Judging by two of the most striking works in the show, graphite also serves as a conduit to obsessive behavior in artists.
Specifically, I’m talking about Kim Jones’ “Untitled (War Drawing),” a two-wall expansion of an earlier piece. The original work, indelicately attached to the wall, shows a child-like, self-created game that wouldn’t be out of place on a bored student’s elementary school notebook. In the midst of a maze-like series of rooms (seen from above), a battle game has broken out that follows rules that only the artist seems to fully understand.
More mature but equally eyebrow-raising is Molly Springfield’s “Translation” series. Painstaking isn’t quite the word for Springfield’s work, in which she acquired every English translation of Marcel Proust’s “Remembrance of Things Past,” photocopied pairs of pages from different editions, then created individual drawings of each of those spreads, letter by letter, capturing not just the text but also the curve of each page.
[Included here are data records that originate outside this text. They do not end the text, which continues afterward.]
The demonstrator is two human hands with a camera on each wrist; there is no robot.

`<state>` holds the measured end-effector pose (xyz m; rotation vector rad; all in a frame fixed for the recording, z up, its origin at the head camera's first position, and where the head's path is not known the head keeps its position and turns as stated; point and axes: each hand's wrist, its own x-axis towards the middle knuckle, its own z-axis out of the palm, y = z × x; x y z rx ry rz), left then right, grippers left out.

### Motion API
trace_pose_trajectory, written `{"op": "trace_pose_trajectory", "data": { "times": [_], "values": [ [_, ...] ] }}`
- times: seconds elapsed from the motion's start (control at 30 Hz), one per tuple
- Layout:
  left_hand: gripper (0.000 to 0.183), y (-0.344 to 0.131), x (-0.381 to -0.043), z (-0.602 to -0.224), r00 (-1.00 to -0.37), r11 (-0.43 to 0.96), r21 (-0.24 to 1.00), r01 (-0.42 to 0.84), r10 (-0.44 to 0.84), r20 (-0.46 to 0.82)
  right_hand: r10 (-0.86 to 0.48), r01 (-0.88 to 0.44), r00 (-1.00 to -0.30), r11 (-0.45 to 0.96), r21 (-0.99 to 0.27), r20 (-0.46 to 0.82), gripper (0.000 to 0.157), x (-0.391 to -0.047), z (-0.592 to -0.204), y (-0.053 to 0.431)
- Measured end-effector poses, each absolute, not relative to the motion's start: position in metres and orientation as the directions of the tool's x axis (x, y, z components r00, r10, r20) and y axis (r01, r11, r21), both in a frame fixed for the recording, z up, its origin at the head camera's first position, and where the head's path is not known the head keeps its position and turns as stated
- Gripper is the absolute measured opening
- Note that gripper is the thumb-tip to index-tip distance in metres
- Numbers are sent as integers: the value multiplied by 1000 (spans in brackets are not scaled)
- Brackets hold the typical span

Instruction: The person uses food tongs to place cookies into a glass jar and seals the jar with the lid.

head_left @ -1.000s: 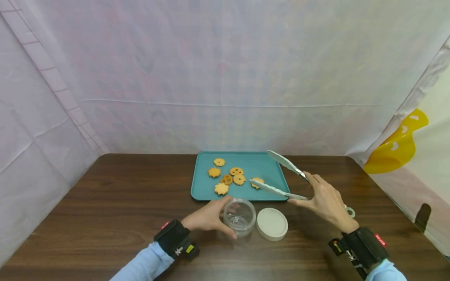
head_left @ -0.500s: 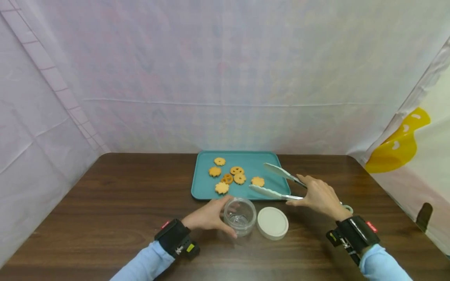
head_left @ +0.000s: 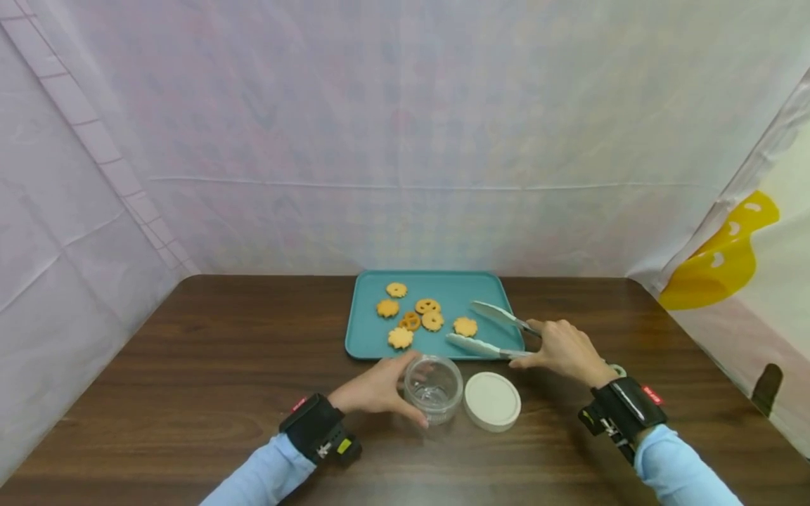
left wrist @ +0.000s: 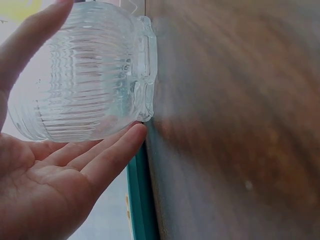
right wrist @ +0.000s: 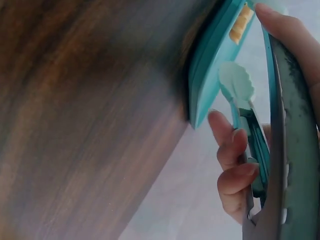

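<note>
A clear ribbed glass jar point(head_left: 433, 388) point(left wrist: 85, 75) stands open on the dark wooden table, and my left hand point(head_left: 375, 390) point(left wrist: 55, 165) wraps around its left side. Its white lid point(head_left: 491, 401) lies flat just to the right. My right hand point(head_left: 563, 349) point(right wrist: 240, 170) grips pale green tongs point(head_left: 490, 330) point(right wrist: 237, 90), whose two arms are spread over the right part of a teal tray point(head_left: 380, 344) point(right wrist: 205, 85). Several flower-shaped cookies point(head_left: 432, 320) lie on the tray; one cookie point(head_left: 465, 327) sits between the tong tips.
A yellow object point(head_left: 721, 263) hangs at the far right behind the cloth. White fabric walls enclose the table on the left, back and right. Bare wood lies left of the jar and along the front edge.
My right hand has lowered the tongs toward the tray and drawn them slightly nearer, bringing the tips down around the rightmost cookie. The left hand and jar have stayed put.
</note>
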<state>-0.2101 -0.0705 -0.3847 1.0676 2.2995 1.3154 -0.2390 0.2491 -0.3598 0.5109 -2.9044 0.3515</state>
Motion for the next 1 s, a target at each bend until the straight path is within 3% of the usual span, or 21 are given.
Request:
{"op": "trace_pose_trajectory", "data": {
  "times": [0.47, 0.67, 1.0],
  "values": [
    [75, -68, -213, -384, -717, 351, 824, 445, 691, 93, -311, -346, -936, 901, -260, 166, 62, -240, -354, 239],
    [75, -67, -212, -385, -729, 364, 819, 443, 679, 93, -342, -391, -907, 901, -189, 245, 36, -236, -359, 237],
    [76, -66, -211, -387, -732, 364, 819, 444, 675, 96, -350, -416, -868, 899, -133, 351, 29, -231, -370, 239]
  ]
}}
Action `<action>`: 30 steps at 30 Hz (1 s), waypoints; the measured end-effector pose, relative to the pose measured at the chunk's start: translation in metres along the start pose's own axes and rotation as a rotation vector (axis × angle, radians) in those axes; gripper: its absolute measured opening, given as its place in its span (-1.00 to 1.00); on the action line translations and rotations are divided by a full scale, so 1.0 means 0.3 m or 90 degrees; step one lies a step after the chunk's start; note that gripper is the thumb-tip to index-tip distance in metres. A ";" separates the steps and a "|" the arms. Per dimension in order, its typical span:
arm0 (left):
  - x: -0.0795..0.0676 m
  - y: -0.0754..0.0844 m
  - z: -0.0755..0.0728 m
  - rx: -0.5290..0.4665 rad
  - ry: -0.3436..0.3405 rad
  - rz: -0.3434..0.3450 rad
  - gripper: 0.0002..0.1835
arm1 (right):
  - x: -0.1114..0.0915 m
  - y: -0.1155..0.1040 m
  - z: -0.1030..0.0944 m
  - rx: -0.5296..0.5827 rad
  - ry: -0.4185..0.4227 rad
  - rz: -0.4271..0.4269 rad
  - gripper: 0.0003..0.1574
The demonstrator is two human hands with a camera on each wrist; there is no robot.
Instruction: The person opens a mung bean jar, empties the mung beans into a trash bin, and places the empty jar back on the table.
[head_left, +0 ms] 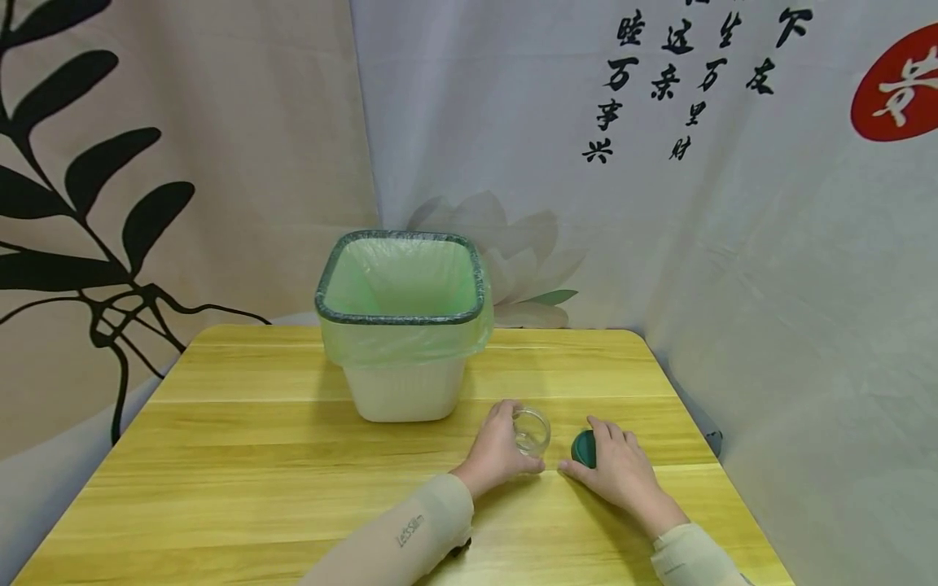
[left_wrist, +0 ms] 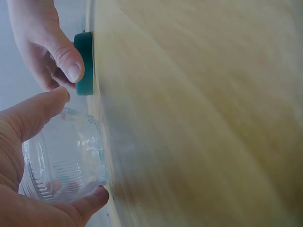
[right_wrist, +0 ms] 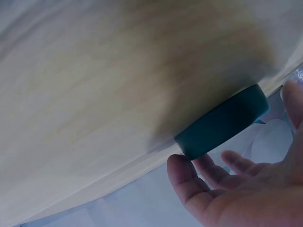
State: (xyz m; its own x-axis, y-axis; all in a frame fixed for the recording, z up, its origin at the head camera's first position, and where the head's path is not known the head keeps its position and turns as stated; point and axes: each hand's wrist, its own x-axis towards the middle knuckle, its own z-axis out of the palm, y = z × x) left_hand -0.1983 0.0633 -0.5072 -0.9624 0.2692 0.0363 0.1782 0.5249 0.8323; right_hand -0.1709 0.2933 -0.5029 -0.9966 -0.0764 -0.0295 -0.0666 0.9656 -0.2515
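A clear glass jar (head_left: 533, 431) stands on the wooden table, right of the middle. My left hand (head_left: 497, 452) grips it from the left, thumb on the near side and fingers on the far side. In the left wrist view, ridges show on the wall of the jar (left_wrist: 66, 156). A dark green round lid (head_left: 583, 448) lies flat on the table just right of the jar. Around the lid's right side my right hand (head_left: 621, 470) reaches with loosely spread fingers. The right wrist view has fingertips (right_wrist: 180, 165) right at the edge of the lid (right_wrist: 225, 123), its thumb apart from it.
Behind the jar, toward the back of the table (head_left: 242, 456), stands a pale bin (head_left: 406, 389) lined with a light green bag (head_left: 403, 342) under a dark speckled rim. Printed cloth (head_left: 769, 228) hangs behind the table and along its right side.
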 end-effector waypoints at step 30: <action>-0.040 0.015 -0.036 0.034 0.006 0.010 0.34 | 0.004 0.001 -0.001 -0.003 -0.006 0.002 0.30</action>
State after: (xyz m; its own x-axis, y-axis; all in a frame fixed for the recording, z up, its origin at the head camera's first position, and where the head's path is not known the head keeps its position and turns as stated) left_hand -0.1881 0.0539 -0.4979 -0.9611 0.2708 0.0541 0.2036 0.5626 0.8013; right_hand -0.1721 0.2936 -0.5028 -0.9964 -0.0751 -0.0398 -0.0631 0.9670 -0.2467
Thoughts on what it all means (a commentary on translation, perhaps) may have to wait until a subsequent
visit. For now, I’m still stunned by the single-mindedness needed to create it.
And there’s more, from the finger-painting patterns of Judith Braun to Robert Longo’s tributes to the artists who influenced him. There’s “Wave Form: Induction Drawing,” in which gallery goers are invited to make contact with Joyce Hinterding’s graphite patterns, causing sounds to generate through an attached sound system.
And, playful in a different way, there’s Adam McEwen’s explorations of the disconnect between material and purpose in “Switch,” an array of hanging lights with graphite tubes substituted for fluorescents, and “Fountain,” which could easily fool a visitor looking for a refreshing drink.
Meanwhile, the Indianapolis Art Center offers a collection of individual exhibitions (all through Feb. 3), each well worth exploring.
First, there’s Aak Lengkeek’s “The Tracks of Time,” in which the Dutch-born artist explores in oil and acrylic the geography of concrete, curbstones, bricks and other seemingly permanent man-made constructions.
Each of his pieces captures the damage done by destructive forces—and the resilience of the materials. Optimists may find survivor’s hope in their cracks and chips. Pessimists may see the ultimate futility of creation. Either way, the detail is remarkable and the range of sizes and geometric choices, even within this small show, keeps it from feeling one-note.
Playful, charming and a bit on the eerie side, George Kim’s “Sculptures” aggregates the Indianapolis-based artist’s black walnut log sculptures. These smooth, ambiguously mythic creations border on art fair material, but together they suggest a kind of conference of creatures, making the whole of the exhibition greater than some of its skillfully created parts.
Also at the IAC, the 2011-2012 Skip McKinney Faculty of the Year Exhibition celebrates artist Sofiya Inger with “Story Dome Project.” The immersive environmental assemblage may make you feel like you’ve walked into a celebration of a holiday you didn’t know existed.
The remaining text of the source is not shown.